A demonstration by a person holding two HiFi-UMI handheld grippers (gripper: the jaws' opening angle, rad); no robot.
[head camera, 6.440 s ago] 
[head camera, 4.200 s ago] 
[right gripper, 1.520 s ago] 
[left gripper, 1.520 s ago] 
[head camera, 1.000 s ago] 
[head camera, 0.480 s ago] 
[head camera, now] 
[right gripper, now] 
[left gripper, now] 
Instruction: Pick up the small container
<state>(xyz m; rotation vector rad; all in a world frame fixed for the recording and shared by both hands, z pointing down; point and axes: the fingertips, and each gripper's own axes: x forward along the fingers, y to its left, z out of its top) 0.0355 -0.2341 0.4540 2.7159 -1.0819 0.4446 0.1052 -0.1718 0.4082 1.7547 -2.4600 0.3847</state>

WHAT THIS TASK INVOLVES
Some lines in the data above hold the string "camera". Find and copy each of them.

EXERCISE SOLUTION
[head camera, 6.440 s ago] 
[head camera, 4.200 s ago] 
[head camera, 1.000 s ago] 
[head camera, 0.480 s ago] 
[head camera, now] 

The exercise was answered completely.